Se hizo el silencio. Instantes después nos acercamos temblando al cuerpo sin vida; de sus labios brotaba un hilo de sangre y sus ojos nos miraban con rabia congelada. Me estremecí y vomité; de algún modo, mi estómago vacío encontró algo que arrojar encima de la cara de Furlong, cubriendo aquellos ojos espantosos para siempre.
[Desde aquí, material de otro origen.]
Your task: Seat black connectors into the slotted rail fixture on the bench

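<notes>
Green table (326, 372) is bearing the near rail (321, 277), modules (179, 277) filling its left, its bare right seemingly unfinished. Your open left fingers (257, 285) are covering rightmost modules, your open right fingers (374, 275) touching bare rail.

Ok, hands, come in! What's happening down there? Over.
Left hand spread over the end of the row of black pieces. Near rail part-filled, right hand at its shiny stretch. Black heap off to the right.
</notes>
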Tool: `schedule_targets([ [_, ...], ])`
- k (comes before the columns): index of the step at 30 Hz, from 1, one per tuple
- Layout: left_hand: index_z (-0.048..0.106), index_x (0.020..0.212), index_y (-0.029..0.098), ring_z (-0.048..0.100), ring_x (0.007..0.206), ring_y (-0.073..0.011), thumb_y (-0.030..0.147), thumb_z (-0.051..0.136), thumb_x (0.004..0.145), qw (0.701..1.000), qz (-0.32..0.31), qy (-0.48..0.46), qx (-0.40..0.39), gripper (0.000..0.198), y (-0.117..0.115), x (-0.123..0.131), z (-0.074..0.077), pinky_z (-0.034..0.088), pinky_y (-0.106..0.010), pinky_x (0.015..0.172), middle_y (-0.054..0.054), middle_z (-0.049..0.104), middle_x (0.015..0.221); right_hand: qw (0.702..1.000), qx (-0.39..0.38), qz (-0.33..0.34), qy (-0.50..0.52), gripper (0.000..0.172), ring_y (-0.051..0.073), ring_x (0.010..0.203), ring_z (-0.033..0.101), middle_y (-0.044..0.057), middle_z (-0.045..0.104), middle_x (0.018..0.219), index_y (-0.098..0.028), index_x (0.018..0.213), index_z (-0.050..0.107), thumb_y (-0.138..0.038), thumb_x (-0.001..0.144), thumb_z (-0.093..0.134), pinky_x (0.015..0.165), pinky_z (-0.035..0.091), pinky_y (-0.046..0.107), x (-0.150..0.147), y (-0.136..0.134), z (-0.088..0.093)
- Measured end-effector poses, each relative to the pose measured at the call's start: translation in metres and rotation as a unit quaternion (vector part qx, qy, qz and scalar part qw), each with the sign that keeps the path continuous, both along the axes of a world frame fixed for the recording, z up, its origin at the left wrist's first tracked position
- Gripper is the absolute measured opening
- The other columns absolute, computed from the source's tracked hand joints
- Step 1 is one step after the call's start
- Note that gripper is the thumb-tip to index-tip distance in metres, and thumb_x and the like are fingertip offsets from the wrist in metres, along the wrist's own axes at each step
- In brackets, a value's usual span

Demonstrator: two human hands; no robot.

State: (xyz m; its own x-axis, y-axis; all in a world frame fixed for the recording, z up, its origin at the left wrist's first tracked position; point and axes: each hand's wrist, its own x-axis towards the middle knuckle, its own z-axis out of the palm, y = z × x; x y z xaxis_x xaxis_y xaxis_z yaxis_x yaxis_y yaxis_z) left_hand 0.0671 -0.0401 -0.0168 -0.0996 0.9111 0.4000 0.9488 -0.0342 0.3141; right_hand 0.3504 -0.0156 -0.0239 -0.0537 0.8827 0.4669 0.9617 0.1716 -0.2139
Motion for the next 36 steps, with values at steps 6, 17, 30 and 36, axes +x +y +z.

Di un paso atrás, horrorizado, y miré a Dominique.

—Lo siento —dije tontamente.

8
El teatro de la ópera

En 1847, unas semanas antes de cumplir ciento cuatro años, recibí una carta sorprendente que me indujo a abandonar mi casa de entonces en París —adonde había vuelto un par de años antes tras una breve temporada en los países escandinavos— y viajar a Roma, ciudad que no conocía. Estaba pasando por una época especialmente tranquila de mi vida. Carla había muerto por fin de tisis, librándome del tormento que nuestro tortuoso y duradero matrimonio me había infligido. Mi sobrino Thomas (IV) se había reunido conmigo unas semanas después del funeral —dando pie a un alegre reencuentro en el que me emborraché con brandy y me deshice en elogios a
La feria de las vanidades
, de Thackeray, que ese año aparecía por entregas mensuales— y yo había aceptado que permaneciese un tiempo en casa, ya que su aprendizaje de tramoyista en un teatro local apenas le daba para comer y el cuchitril que alquilaba era indigno de un ser humano. Su compañía no era del todo desagradable; con diecinueve años cumplidos, era el primer Thomas rubio de la saga, un rasgo heredado de la familia de su madre. Algunas noches volvía a casa tarde con amigos y se quedaban hablando sobre las últimas obras de teatro. Se servían alegremente de mis provisiones de alcohol, y, aunque no se me escapaba la atracción que Thomas ejercía sobre un par de actrices del grupo, me parecía que sus jóvenes compañeros se arrimaban a él más por la riqueza de su pariente que por el placer de su compañía.